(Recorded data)
◆ ◆ ◆ ◆ ◆ ◆ ◆

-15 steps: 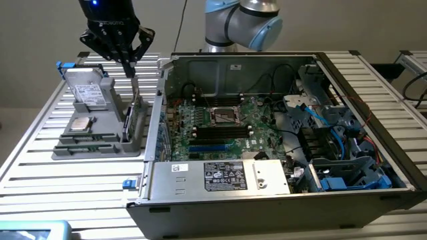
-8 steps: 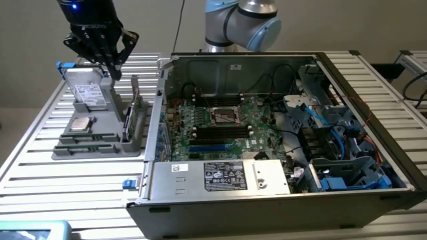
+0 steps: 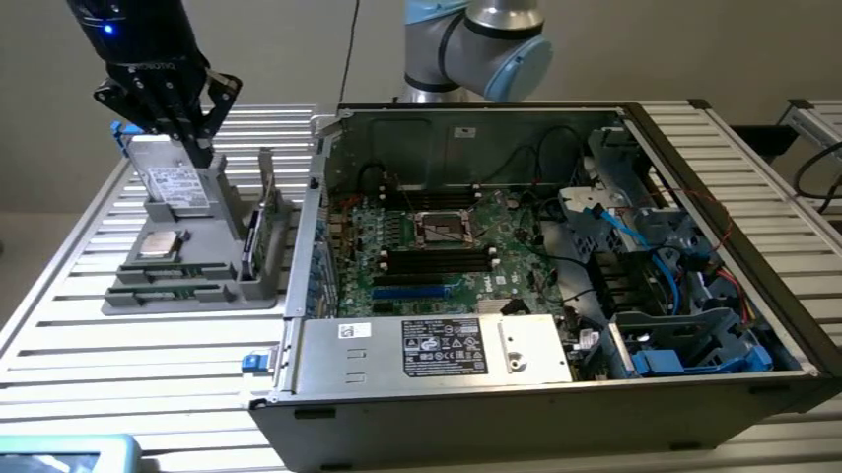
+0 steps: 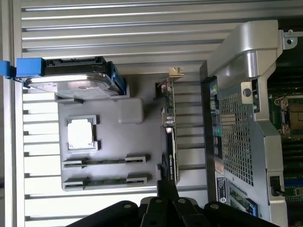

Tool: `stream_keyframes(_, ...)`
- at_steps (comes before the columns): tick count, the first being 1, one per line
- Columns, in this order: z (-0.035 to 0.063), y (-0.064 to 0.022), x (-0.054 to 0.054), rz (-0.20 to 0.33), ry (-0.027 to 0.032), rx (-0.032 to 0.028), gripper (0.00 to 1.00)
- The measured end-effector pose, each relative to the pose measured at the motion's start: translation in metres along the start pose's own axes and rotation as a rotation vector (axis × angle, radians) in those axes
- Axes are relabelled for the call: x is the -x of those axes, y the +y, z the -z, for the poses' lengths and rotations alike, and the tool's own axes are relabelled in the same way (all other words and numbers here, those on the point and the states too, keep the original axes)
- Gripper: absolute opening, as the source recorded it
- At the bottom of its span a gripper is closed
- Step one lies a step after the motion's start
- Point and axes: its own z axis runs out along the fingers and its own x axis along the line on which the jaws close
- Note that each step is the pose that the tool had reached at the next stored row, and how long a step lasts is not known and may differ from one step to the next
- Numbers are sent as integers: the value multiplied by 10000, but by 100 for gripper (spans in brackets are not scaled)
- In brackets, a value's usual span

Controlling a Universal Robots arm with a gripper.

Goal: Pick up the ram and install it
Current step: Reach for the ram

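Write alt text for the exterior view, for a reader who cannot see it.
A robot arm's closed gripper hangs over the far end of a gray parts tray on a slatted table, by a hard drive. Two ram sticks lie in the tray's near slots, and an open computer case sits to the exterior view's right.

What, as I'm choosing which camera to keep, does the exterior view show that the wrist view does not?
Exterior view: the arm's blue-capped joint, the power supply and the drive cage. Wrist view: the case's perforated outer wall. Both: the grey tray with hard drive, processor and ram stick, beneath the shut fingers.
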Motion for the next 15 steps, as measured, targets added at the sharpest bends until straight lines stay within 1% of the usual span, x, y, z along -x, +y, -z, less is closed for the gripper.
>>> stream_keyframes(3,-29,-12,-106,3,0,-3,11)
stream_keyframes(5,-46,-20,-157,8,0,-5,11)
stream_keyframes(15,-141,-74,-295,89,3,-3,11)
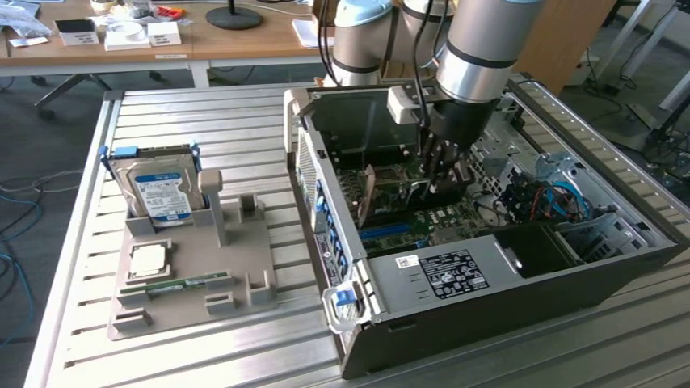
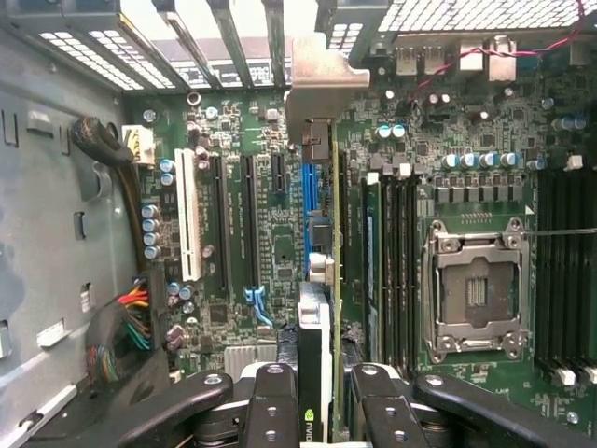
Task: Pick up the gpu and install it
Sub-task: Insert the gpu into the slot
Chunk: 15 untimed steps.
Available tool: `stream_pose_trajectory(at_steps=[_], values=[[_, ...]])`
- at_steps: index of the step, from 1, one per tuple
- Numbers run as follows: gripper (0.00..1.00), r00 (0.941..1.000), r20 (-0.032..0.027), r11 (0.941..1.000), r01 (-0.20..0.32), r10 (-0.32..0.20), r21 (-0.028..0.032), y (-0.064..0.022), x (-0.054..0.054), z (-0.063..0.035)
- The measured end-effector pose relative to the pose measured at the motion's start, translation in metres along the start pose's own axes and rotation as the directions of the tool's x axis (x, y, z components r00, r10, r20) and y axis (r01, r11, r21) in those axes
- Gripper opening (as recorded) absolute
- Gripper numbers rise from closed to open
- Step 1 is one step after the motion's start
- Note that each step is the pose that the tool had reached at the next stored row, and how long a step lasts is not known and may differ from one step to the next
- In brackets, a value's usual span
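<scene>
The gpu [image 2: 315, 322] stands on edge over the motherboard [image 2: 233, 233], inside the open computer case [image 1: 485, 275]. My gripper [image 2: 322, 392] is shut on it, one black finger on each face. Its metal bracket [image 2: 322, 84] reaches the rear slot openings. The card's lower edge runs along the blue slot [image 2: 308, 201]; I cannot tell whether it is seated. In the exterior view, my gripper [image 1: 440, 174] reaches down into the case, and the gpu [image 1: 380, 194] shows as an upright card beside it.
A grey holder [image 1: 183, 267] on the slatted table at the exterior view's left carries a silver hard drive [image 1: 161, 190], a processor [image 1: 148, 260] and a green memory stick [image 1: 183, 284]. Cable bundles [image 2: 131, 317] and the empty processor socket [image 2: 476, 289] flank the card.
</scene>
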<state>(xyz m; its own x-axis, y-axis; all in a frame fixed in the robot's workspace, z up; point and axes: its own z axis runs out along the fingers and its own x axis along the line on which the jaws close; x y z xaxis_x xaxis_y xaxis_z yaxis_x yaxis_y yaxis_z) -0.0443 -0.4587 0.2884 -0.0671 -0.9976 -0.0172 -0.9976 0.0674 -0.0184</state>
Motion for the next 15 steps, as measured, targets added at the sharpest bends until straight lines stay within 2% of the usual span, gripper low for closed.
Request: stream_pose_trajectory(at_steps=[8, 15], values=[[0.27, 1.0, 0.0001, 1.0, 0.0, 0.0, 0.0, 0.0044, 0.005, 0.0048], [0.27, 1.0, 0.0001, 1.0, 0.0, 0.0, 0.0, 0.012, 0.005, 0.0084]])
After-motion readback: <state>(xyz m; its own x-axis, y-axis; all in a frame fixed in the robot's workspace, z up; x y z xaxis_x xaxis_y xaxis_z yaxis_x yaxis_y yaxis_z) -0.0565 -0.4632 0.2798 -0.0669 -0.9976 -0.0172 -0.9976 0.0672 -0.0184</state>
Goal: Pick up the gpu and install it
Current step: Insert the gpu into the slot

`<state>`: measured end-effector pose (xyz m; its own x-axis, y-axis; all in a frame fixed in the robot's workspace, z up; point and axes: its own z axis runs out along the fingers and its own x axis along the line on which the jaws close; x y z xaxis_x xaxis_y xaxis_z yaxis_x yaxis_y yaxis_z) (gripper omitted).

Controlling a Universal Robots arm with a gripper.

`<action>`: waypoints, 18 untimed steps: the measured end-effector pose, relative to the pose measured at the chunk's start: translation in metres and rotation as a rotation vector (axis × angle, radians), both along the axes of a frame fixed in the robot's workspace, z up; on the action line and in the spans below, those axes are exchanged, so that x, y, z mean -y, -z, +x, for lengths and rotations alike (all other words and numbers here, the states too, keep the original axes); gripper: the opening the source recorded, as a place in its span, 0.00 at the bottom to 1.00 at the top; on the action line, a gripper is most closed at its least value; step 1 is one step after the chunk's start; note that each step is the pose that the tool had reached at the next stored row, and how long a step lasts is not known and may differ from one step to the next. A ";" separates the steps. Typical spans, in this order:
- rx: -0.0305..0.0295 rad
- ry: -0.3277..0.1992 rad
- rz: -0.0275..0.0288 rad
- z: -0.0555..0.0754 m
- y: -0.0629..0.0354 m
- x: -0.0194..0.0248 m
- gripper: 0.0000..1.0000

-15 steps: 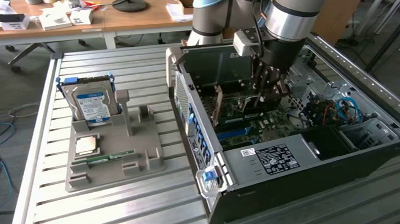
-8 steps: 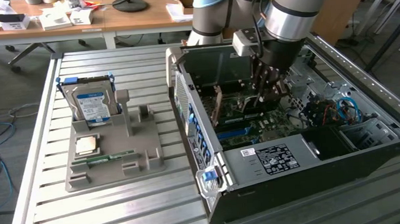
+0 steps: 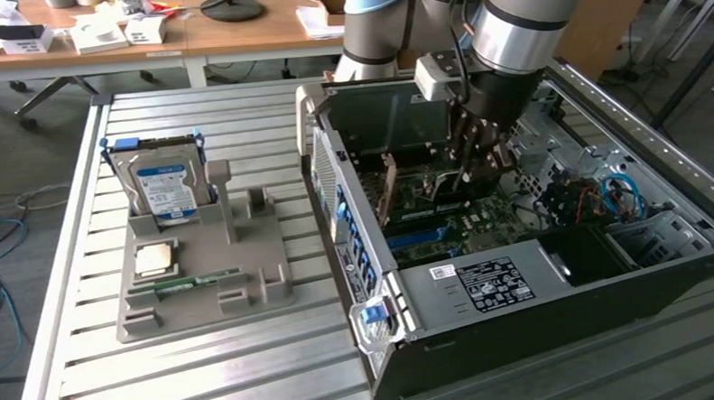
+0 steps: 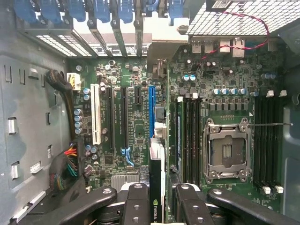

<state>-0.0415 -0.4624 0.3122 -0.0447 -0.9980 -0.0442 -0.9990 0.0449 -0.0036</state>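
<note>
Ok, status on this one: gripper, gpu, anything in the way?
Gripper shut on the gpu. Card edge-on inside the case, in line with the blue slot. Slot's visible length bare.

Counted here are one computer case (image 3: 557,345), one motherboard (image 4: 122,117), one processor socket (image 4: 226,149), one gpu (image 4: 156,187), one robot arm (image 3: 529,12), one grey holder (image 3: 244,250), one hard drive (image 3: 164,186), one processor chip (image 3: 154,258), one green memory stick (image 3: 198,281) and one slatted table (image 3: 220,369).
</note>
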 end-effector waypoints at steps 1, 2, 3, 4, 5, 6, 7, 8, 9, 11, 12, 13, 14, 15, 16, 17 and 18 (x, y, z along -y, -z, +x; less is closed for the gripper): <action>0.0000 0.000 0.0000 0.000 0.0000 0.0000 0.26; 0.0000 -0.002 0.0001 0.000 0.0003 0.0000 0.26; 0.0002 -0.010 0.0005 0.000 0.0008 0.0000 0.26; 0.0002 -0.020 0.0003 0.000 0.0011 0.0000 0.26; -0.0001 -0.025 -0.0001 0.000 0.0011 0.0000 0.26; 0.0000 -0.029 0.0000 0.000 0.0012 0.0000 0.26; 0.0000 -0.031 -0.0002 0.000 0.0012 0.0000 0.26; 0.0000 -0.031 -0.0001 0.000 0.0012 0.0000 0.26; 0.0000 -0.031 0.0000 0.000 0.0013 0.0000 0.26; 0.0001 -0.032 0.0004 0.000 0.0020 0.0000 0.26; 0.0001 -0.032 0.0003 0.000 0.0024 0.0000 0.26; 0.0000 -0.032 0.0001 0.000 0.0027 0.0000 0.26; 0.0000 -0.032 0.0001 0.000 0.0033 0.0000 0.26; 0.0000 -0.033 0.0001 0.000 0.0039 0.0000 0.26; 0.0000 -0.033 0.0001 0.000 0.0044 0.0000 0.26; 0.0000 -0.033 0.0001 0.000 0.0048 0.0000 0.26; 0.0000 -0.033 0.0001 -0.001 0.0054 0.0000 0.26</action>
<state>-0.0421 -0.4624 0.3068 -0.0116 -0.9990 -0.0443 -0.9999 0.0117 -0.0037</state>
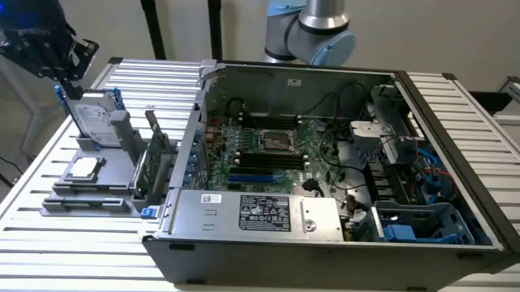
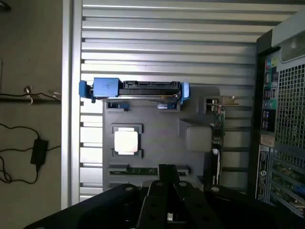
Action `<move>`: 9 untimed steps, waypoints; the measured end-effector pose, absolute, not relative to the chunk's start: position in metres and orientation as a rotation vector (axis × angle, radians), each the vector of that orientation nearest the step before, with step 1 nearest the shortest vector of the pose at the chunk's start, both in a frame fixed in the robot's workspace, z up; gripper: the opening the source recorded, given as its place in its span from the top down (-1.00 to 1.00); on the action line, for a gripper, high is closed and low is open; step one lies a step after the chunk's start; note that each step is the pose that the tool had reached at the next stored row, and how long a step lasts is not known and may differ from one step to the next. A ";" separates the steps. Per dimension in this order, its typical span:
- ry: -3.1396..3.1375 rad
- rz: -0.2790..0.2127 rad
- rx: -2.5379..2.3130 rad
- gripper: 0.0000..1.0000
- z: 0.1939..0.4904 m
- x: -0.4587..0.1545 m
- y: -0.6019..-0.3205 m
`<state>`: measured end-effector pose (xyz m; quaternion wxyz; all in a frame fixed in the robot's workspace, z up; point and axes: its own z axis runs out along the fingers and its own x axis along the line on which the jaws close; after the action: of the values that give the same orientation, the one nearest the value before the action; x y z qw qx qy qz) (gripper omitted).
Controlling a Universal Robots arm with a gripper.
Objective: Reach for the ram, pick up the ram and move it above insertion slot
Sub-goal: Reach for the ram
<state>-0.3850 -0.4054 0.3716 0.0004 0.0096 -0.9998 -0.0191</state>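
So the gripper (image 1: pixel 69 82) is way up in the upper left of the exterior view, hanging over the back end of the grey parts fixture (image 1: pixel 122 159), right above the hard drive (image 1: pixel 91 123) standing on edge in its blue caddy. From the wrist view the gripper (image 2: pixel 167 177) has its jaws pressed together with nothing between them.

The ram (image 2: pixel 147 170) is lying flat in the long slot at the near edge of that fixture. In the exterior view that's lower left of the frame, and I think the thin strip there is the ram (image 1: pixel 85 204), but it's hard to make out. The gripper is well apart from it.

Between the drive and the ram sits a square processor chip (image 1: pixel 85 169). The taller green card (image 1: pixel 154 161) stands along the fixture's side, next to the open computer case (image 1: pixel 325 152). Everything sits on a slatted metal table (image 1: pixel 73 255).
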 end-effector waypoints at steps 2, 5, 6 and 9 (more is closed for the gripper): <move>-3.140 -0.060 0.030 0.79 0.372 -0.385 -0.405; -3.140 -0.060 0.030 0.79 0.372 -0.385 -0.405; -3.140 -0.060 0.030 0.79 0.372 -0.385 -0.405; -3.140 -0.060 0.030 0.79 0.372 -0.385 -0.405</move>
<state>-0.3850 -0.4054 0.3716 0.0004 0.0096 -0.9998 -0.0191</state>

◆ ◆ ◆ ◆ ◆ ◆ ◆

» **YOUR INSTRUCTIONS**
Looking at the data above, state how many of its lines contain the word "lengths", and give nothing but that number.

» **ANSWER**
2